En nombre de un "derecho a la diferencia", sus teorías defendían una jerarquización de las civilizaciones, que acordaban a los europeos un rango superior. Europa, decía, corría el peligro de diluirse y ser sumergida por las migraciones de poblaciones llegadas del Sur.
Aterrado por el espectro de la "decadencia" y obnubilado por la cuestión "identitaria", Venner ratificó sus obsesiones en ese último post. En guerra contra el mundo moderno, en ese mensaje expresa su rechazo visceral a "la ley infame" del "matrimonio para todos". Ese texto, que autoriza las bodas gay, fue aprobado la semana pasada por el Parlamento francés. Venner también reitera aversión a "los musulmanes que anegarán Occidente" y vaticina "el gran reemplazo de poblaciones en Francia y en Europa".
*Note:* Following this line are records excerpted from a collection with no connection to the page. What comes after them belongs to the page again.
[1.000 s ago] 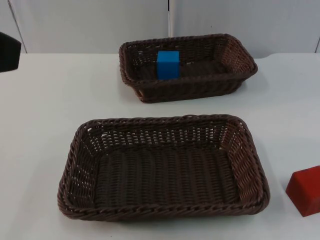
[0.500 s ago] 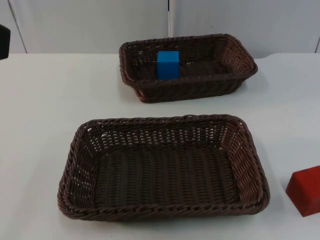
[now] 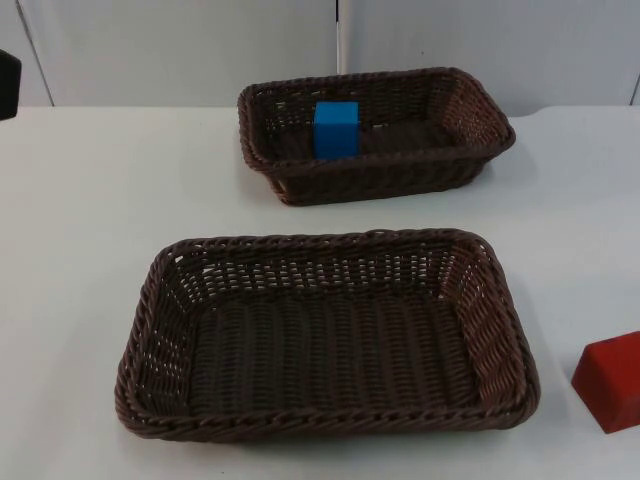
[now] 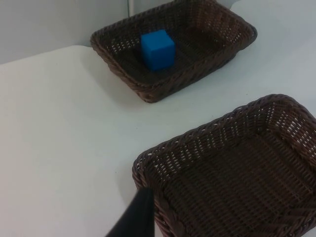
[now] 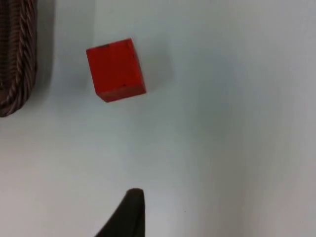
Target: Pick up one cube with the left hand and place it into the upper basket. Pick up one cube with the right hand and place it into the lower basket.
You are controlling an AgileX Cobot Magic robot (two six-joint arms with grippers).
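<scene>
White table (image 3: 90, 220), grey wall behind. Nearest, the red cube (image 3: 610, 382) sits on the table beside the empty lower basket (image 3: 325, 428), so the right half is left. Farther back, the blue cube (image 3: 336, 128) rests inside the upper basket (image 3: 380, 180): left half done. Whether either arm's fingers are spread, I cannot tell.

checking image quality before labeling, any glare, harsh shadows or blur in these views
Top view: even light, no glare, soft shadows beside the lower basket and red cube. Left wrist view: the blue cube is crisp, the black fingertip soft. Right wrist view: slightly soft, with a faint shadow beside the red cube.
</scene>
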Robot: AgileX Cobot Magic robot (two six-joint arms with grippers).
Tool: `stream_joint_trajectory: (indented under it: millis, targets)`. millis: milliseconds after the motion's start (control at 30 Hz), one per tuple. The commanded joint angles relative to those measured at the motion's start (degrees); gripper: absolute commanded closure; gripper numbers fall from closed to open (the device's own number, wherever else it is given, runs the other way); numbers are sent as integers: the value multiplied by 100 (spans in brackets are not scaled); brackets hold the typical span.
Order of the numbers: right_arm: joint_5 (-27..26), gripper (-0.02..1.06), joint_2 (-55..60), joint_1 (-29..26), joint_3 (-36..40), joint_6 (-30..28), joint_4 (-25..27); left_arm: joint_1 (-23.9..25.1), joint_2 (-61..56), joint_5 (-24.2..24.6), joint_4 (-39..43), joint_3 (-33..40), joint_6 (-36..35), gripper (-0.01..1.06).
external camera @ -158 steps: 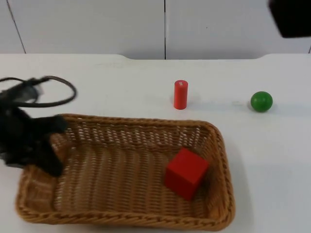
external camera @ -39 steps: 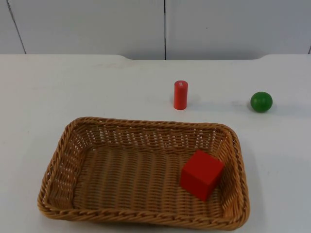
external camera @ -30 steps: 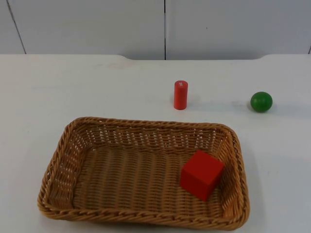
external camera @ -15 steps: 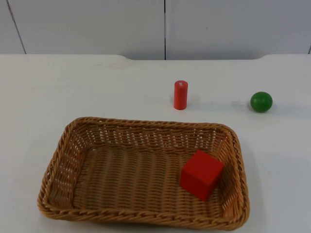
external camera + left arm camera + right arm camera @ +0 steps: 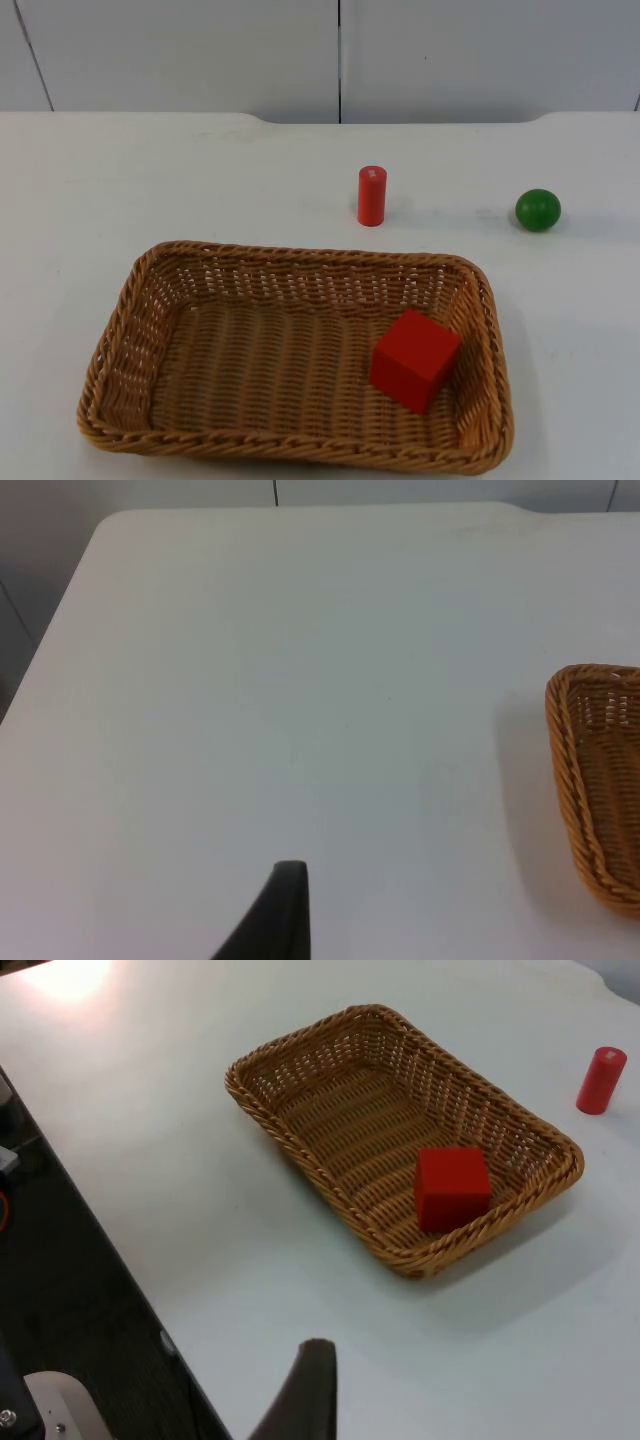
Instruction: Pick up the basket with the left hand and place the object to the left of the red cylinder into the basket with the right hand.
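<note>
The wicker basket (image 5: 300, 252) rests flat on the white table near its front edge. A red cube (image 5: 415, 358) lies inside it toward the right end. Behind the basket the red cylinder (image 5: 371, 195) stands upright. The left wrist view has the basket's end rim (image 5: 575, 770) well away from the left gripper's black fingertip (image 5: 285, 910). From the right wrist view I see the basket (image 5: 300, 1150), the cube (image 5: 452, 1187) and the cylinder (image 5: 601, 1080) far beyond the right gripper's fingertip (image 5: 310, 1390). Both grippers are open, hold nothing and wait back from the basket.
A green ball (image 5: 538, 209) lies on the table to the right of the cylinder. The grey partition wall (image 5: 340, 55) closes the far side. The right wrist view has the table's edge (image 5: 130, 1290) with dark floor past it.
Five seconds ago the left gripper was on the basket's left rim; it has let go and pulled away, and the basket lies further right. Nothing has moved in the last second.
</note>
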Motion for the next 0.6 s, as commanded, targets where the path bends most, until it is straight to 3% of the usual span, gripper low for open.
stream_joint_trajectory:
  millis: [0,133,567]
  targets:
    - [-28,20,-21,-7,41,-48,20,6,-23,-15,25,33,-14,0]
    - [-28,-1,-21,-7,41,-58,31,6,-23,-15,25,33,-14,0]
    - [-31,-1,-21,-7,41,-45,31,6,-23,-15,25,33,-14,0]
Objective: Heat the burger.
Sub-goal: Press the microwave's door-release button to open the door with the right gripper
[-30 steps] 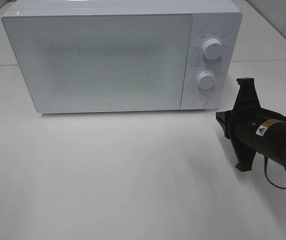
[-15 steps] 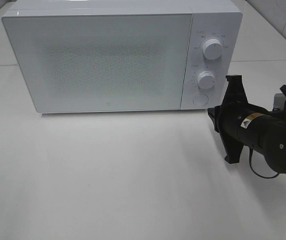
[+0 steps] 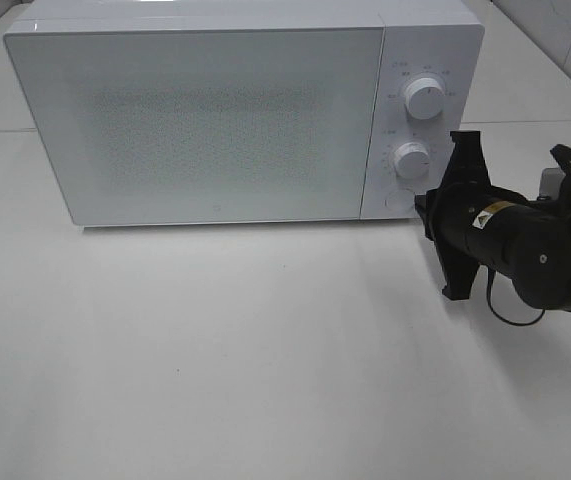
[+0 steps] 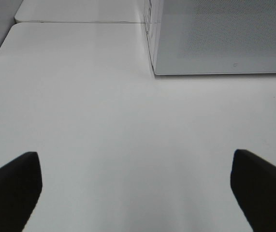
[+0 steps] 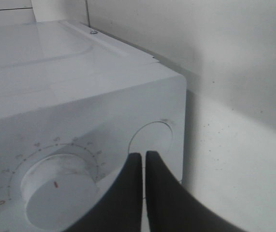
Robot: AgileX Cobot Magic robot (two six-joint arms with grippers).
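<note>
White microwave point(image 3: 205, 120) shut | right claw point(image 5: 144, 155) pressed together at round button point(image 5: 158, 137) | left claw point(image 4: 134, 159) spread

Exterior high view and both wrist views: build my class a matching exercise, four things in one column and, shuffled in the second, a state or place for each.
Column A
1. microwave door
2. right gripper
3. left gripper
4. round button

Column B
a. jaws spread wide
b. closed
c. jaws pressed together
d. directly below the lower dial

Pairs: 1-b, 2-c, 3-a, 4-d
</note>
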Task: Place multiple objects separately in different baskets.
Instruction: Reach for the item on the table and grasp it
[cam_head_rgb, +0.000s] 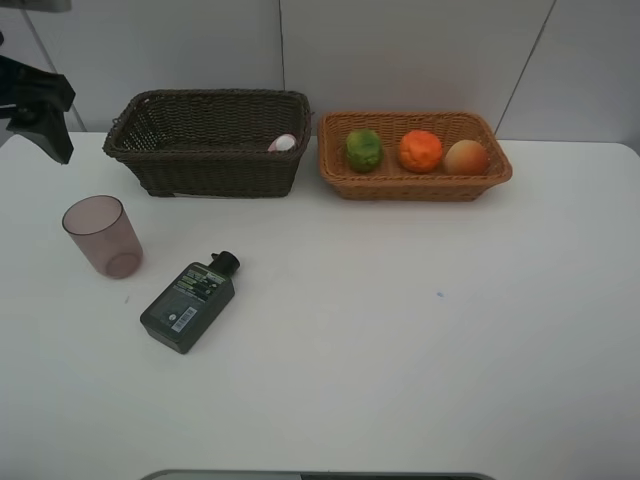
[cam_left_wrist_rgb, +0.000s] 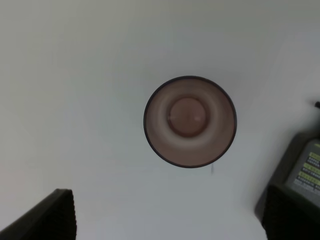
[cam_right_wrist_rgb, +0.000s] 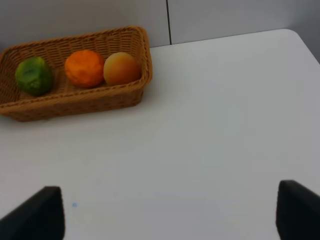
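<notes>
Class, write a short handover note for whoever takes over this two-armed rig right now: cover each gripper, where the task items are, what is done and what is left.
Left gripper: open, empty, hovering directly above the cup.
Right gripper: open, empty, over bare table in front of the tan basket.
Done: green fruit, orange and peach sit in the tan basket; the pink bottle is in the dark basket, mostly hidden by its wall.
Left: the cup, upright on the table, and the dark bottle, lying flat beside it. Likely next pick is the cup.
</notes>
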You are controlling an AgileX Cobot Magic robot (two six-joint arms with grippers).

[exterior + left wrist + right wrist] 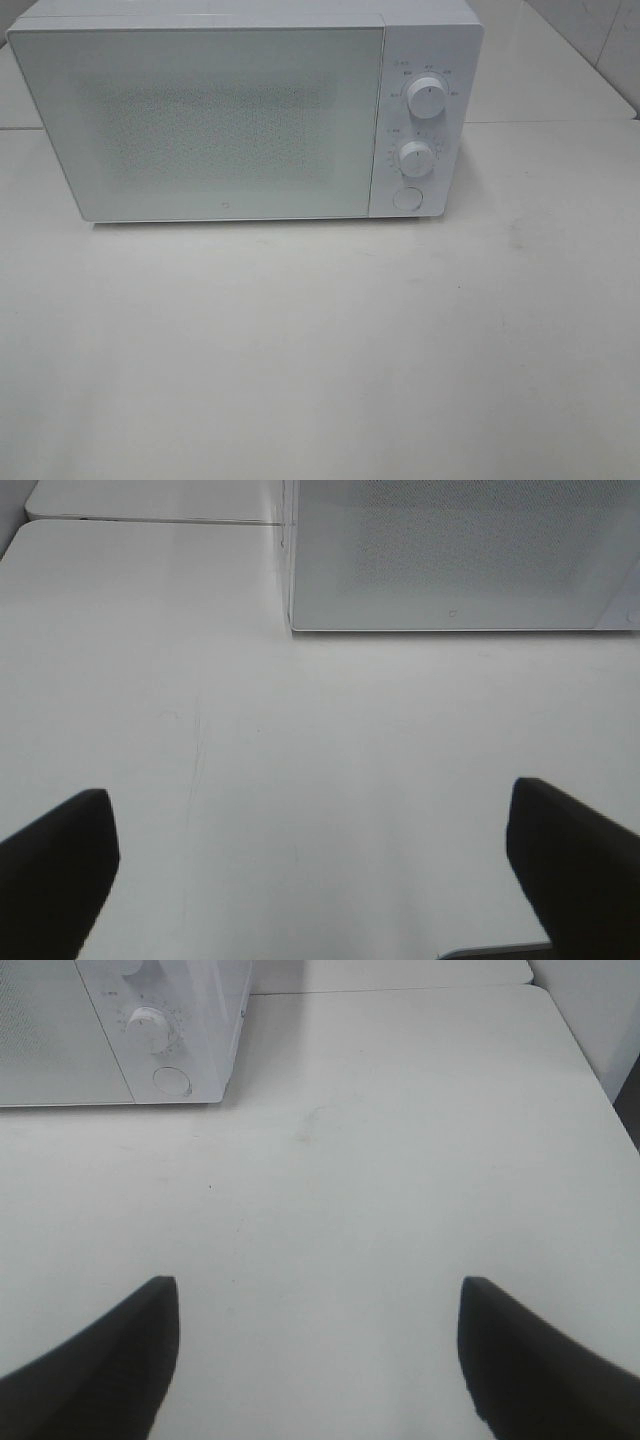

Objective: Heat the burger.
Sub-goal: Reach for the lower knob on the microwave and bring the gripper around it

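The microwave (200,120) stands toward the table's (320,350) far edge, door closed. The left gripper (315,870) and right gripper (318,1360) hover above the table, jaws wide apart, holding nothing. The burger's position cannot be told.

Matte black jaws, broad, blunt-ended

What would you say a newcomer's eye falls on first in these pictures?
The white microwave at the back of the white table, door shut, with an upper dial, a lower dial and a round button on its right panel. In the wrist views, the left gripper and right gripper hover open over the table, holding nothing; no burger shows anywhere.
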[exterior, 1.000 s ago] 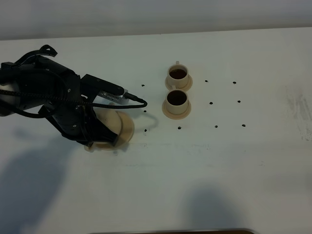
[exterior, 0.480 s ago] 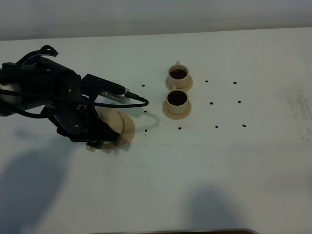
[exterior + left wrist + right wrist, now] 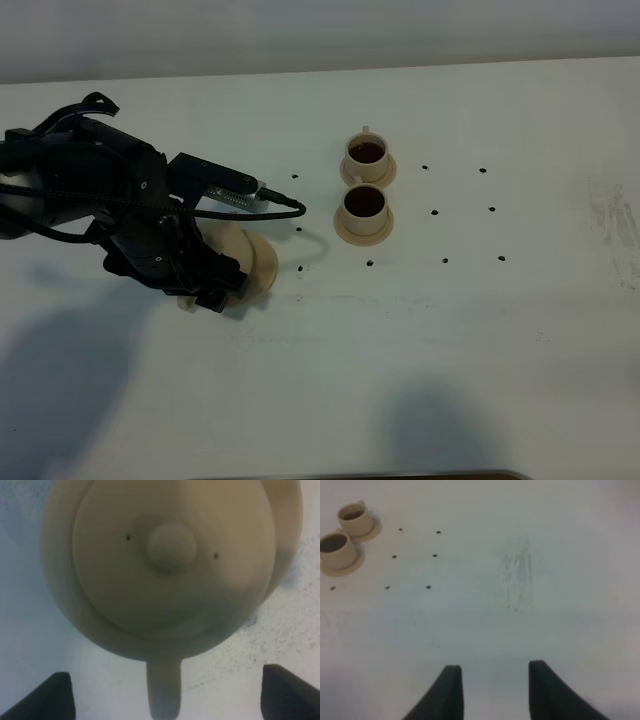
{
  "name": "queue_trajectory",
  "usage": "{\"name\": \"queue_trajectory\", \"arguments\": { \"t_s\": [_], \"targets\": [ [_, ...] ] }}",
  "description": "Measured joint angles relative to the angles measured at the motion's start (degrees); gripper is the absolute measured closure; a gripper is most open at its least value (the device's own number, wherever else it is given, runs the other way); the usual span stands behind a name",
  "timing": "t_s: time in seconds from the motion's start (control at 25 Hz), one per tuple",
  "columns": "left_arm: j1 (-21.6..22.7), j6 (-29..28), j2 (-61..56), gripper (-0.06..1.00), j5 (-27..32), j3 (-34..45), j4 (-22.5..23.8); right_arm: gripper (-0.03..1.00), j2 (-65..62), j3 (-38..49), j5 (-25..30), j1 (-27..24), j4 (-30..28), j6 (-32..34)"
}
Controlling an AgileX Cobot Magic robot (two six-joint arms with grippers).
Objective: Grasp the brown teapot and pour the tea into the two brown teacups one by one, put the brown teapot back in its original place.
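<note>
now the rounded pale beige matte ceramic teapot (image 3: 170, 565) sits on the flat round beige saucer plate (image 3: 262, 262) at the left of the white table (image 3: 480, 330), mostly hidden in the high view beneath the black left arm. from the left wrist camera the pot fills the picture: its small knobbed lid (image 3: 171, 548) faces the lens, and a narrow part of the pot, handle or spout i cannot tell, points between the two dark fingertips (image 3: 47, 695) of the left gripper (image 3: 165, 697). those fingertips stand spread wide, one on each side, apart from the pot and touching nothing.

right of the saucer plate, past a few small dark dots on the table, two small beige cylindrical teacups stand on their little round saucers, the far teacup (image 3: 365, 153) just beside the near teacup (image 3: 363, 205), both holding dark tea.

over bare table on the right, the right gripper (image 3: 492, 692) shows two dark fingers parted, with nothing between them.
</note>
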Motion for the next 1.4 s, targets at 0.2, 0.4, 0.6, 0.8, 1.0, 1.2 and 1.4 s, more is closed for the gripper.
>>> {"name": "queue_trajectory", "arguments": {
  "t_s": [0.2, 0.4, 0.6, 0.8, 1.0, 1.2, 1.4],
  "targets": [
    [0.00, 0.00, -2.10, 0.15, 0.48, 0.00, -0.11, 0.66, 0.00, 0.00, 0.00, 0.00, 0.00, 0.00],
    [0.00, -0.06, -4.26, 0.15, 1.49, 0.00, -0.29, 0.66, 0.00, 0.00, 0.00, 0.00, 0.00, 0.00],
    [0.00, -0.06, -6.88, 0.15, 2.80, 0.00, -0.29, 0.66, 0.00, 0.00, 0.00, 0.00, 0.00, 0.00],
    [0.00, -0.06, -8.88, 0.16, 2.93, 0.00, 0.16, 0.66, 0.00, 0.00, 0.00, 0.00, 0.00, 0.00],
    [0.65, -0.49, -10.33, 0.17, 2.68, 0.00, 2.16, 0.66, 0.00, 0.00, 0.00, 0.00, 0.00, 0.00],
    [2.83, -0.72, -11.97, 0.17, 2.37, 0.00, 2.50, 0.66, 0.00, 0.00, 0.00, 0.00, 0.00, 0.00],
    [5.68, -0.72, -14.25, 0.18, 2.37, 0.00, 3.06, 0.66, 0.00, 0.00, 0.00, 0.00, 0.00, 0.00]
  ]
}}
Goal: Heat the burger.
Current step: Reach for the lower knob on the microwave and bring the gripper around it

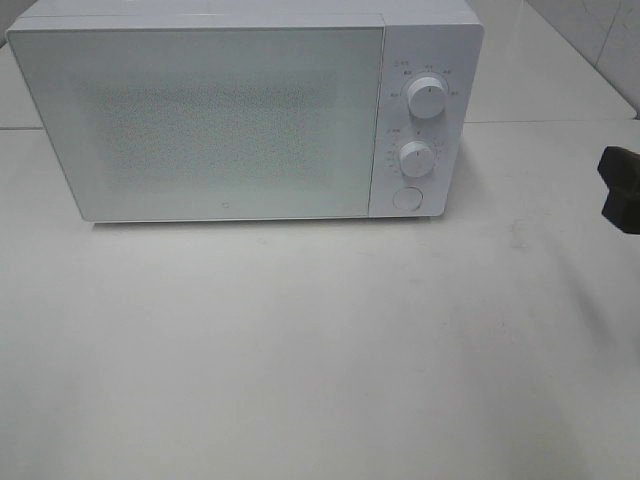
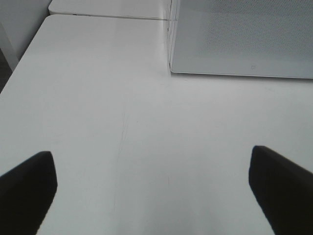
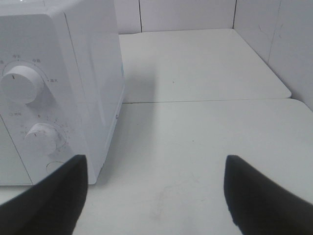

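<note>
Exterior high view showed a white microwave (image 1: pixel 230 120) at the back of a white table (image 1: pixel 300 350). Its door (image 1: pixel 200 120) was shut. The door was pale and frosted with a field of fine dots, so the inside could not be seen. A very small mark (image 1: pixel 222 212) sat low on the door, too small to read. On the right panel were an upper knob (image 1: pixel 427 100), a lower knob (image 1: pixel 416 157) and a round button (image 1: pixel 406 198) under them. Small printed signs ringed both knobs, but in no view were they sharp enough to read.

The table top was plain and matte, with a few faint scratches in the left wrist view. Behind it a second white table (image 3: pixel 195 63) joined it along a thin seam. Pale wall panels (image 3: pixel 186 14) closed the back and the right side.

The burger appeared in no view. Whether it lay inside the shut microwave could not be told.

The left gripper (image 2: pixel 154 191) hung above bare table in front of the microwave's left corner, its two dark fingers (image 2: pixel 27 191) spread wide with nothing between them. The right gripper (image 3: pixel 156 196) was just right of the microwave, near the knob side. Its fingers (image 3: pixel 264 196) were also spread apart and empty.
</note>
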### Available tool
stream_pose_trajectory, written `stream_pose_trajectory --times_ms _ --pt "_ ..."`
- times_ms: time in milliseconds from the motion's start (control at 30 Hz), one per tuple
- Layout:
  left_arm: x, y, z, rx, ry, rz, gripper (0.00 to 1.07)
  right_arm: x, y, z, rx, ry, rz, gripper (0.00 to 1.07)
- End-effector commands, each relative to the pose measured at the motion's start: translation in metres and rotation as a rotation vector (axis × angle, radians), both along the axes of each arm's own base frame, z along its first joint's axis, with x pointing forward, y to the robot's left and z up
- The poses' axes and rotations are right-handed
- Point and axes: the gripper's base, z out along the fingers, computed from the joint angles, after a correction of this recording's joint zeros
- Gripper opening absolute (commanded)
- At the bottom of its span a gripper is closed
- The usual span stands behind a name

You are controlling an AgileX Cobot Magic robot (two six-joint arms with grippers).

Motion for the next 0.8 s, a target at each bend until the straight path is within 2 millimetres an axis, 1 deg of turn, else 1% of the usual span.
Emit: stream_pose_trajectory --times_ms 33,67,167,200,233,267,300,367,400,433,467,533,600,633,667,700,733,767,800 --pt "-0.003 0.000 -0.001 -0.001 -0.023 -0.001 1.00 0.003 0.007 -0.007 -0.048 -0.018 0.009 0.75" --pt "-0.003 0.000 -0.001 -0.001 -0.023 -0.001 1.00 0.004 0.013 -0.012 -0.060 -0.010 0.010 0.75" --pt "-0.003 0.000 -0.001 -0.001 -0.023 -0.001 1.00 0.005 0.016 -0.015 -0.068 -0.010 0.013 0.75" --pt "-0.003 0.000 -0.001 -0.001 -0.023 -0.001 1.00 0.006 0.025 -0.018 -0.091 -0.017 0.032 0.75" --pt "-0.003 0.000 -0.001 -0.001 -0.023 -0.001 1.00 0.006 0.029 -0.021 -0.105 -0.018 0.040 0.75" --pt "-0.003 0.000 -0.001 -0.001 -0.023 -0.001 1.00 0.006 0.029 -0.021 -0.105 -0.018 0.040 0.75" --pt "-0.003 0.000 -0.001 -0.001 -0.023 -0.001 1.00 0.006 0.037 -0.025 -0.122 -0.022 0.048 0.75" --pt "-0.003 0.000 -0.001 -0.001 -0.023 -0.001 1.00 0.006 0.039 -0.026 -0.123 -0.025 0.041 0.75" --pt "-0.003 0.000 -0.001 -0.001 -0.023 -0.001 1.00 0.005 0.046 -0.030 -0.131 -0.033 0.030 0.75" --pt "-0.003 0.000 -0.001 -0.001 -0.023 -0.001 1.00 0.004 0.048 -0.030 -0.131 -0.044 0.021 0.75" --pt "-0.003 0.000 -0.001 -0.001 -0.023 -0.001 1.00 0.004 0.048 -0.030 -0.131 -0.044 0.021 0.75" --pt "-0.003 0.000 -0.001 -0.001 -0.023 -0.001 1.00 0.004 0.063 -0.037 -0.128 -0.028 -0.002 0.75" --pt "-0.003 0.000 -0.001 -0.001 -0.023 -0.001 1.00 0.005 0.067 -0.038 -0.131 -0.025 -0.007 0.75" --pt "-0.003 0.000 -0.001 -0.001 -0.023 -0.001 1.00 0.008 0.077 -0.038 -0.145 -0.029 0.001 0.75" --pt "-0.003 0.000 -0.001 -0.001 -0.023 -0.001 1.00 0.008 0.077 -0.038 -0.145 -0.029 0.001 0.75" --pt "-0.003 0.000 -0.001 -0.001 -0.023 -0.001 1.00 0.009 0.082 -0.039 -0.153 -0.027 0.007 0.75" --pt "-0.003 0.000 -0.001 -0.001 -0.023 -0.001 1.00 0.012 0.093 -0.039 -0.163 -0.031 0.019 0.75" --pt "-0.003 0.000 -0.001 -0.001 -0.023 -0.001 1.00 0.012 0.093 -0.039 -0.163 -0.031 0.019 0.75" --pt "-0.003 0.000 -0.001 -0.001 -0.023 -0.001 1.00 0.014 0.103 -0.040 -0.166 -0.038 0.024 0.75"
Dispararse en la cabeza con una pistola belga de una sola bala puede ser considerado no solamente trágico, sino altamente simbólico. Sin embargo, para ese teórico renovador de la ultraderecha, de obediencia pagana y sensibilidad anticristiana, la decisión de inmolarse frente al altar de una catedral plantea interrogantes suplementarios que probablemente nunca tengan respuesta.
Con su suicidio, Venner quiso ser el mártir de una causa que se ha transformado en fanatismo.
"Todo nuestro respeto para Dominique Venner, cuyo gesto, eminentemente político, fue un intento de despertar al pueblo francés", dijo Marine Le Pen. Con esas palabras, la presidenta del Frente Nacional no sólo demostró que ella también forma parte de esa larga historia de la extrema derecha: al mismo tiempo, asumió igualmente toda su herencia.